### Information provided
******
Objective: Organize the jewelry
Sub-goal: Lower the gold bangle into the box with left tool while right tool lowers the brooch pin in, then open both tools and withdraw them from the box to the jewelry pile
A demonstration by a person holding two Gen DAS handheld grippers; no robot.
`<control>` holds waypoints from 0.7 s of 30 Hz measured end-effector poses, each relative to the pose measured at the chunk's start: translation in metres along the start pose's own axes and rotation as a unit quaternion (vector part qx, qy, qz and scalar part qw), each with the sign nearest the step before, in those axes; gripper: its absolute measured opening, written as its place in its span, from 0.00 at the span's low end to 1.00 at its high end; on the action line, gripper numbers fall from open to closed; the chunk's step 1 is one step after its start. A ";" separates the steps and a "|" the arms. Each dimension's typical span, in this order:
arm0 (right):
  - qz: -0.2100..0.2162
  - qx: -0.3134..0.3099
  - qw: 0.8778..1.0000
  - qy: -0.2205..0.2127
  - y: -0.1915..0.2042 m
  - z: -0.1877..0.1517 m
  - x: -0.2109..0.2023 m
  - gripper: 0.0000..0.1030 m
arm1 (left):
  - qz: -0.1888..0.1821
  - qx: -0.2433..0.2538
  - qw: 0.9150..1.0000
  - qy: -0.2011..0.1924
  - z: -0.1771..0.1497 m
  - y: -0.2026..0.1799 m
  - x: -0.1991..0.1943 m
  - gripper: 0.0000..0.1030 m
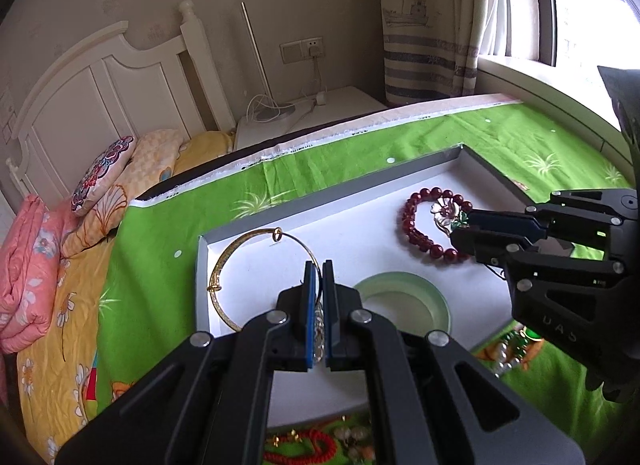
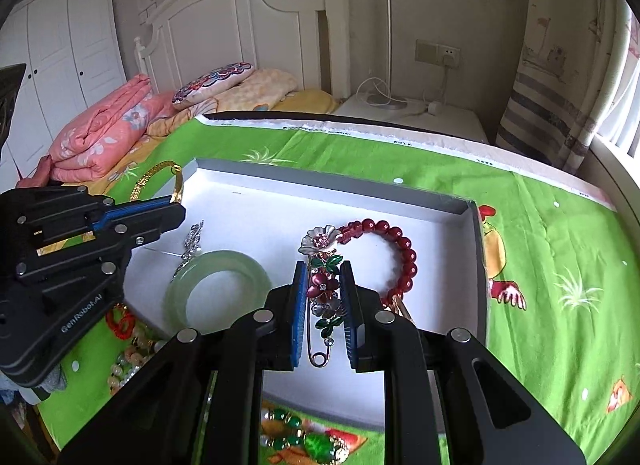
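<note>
While both grippers hang over the white tray (image 2: pixel 256 201) on the green cloth (image 2: pixel 552 249), the left gripper (image 1: pixel 319 269) pinches a sparkly silver piece (image 2: pixel 192 243) w/ jaws nearly touching; the right gripper (image 2: pixel 323 269) clamps a flower brooch (image 2: pixel 323 285). In the tray lie a gold bangle (image 1: pixel 224 265) at left, jade bangle (image 2: pixel 218 289) mid, and red bead bracelet (image 2: pixel 400 261) at right.
</note>
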State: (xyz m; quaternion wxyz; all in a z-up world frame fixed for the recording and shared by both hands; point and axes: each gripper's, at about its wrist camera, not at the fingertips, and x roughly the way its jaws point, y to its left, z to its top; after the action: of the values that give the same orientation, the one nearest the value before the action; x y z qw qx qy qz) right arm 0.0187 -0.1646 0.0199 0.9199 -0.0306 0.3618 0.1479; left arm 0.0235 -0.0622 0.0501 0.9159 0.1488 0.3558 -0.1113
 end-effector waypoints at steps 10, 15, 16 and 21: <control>0.002 0.001 1.000 0.007 0.002 0.003 0.013 0.17 | 0.009 0.006 1.000 0.010 0.008 -0.005 0.017 0.03; 0.006 0.026 1.000 0.007 -0.004 0.004 0.015 0.19 | 0.025 -0.006 1.000 0.013 0.009 0.000 0.024 0.11; 0.009 0.030 0.999 0.007 -0.005 0.004 0.014 0.20 | 0.027 -0.009 1.000 0.013 0.009 0.001 0.024 0.20; 0.012 0.036 0.999 0.000 -0.008 0.002 0.007 0.31 | 0.065 -0.003 0.998 -0.010 0.007 0.003 0.014 0.66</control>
State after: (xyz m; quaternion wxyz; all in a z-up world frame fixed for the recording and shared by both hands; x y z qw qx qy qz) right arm 0.0268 -0.1702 0.0161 0.9188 0.0072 0.3670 0.1455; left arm 0.0389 -0.0635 0.0458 0.9250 0.1674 0.3370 -0.0522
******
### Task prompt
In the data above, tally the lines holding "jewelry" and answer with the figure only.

### Result of this task
2